§ ABOUT THIS EXERCISE: The lines below, from the one containing "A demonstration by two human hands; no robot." through the one containing "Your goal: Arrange", should be set down exactly, with no pictures and nothing else.

§ EXERCISE DATA:
== Segment start ==

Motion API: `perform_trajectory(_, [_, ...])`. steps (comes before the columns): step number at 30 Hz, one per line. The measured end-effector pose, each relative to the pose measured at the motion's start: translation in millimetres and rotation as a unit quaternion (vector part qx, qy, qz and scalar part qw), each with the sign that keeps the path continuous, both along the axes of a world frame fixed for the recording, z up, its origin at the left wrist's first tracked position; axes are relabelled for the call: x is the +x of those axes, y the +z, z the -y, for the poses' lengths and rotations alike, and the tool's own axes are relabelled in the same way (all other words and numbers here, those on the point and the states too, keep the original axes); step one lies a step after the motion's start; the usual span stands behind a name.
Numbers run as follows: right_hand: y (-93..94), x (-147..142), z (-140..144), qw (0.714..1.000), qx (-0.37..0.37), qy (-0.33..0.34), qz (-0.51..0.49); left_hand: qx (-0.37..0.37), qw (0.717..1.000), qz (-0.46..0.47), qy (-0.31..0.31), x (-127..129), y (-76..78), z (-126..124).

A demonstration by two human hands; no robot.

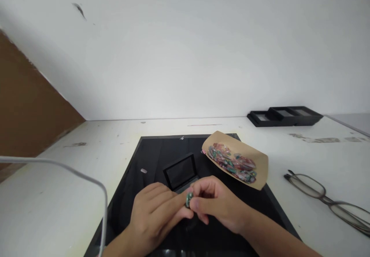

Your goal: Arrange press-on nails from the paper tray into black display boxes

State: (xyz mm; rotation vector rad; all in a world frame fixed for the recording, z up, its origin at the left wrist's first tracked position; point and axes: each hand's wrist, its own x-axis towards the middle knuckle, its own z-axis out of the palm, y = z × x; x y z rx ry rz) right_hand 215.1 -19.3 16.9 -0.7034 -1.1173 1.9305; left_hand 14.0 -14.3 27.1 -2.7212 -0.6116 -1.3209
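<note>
Just in front of the small open black case [182, 174], my two hands meet over the black board. A small glossy green piece [189, 199], shaped somewhat like a false nail, sits between their fingertips. My right hand [218, 203] pinches it with thumb and fingers. My left hand [157, 210] is closed, its index finger and thumb tips against the piece's left side. To the right, a tan paper tray [261, 166] holds many glossy pink, red and green pieces. One pale pink piece [143, 170] lies alone on the board. My hands partly cover the case's lower half.
The black glossy board [153, 149] rests on a white table [86, 183]. Eyeglasses [326, 199] lie at the right, and black frame-like holders [285, 116] stand against the wall. A white cable [83, 178] loops across the left front.
</note>
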Motion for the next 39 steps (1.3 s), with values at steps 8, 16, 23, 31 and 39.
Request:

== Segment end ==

§ WRITTEN ANSWER:
A demonstration by two human hands; no robot.


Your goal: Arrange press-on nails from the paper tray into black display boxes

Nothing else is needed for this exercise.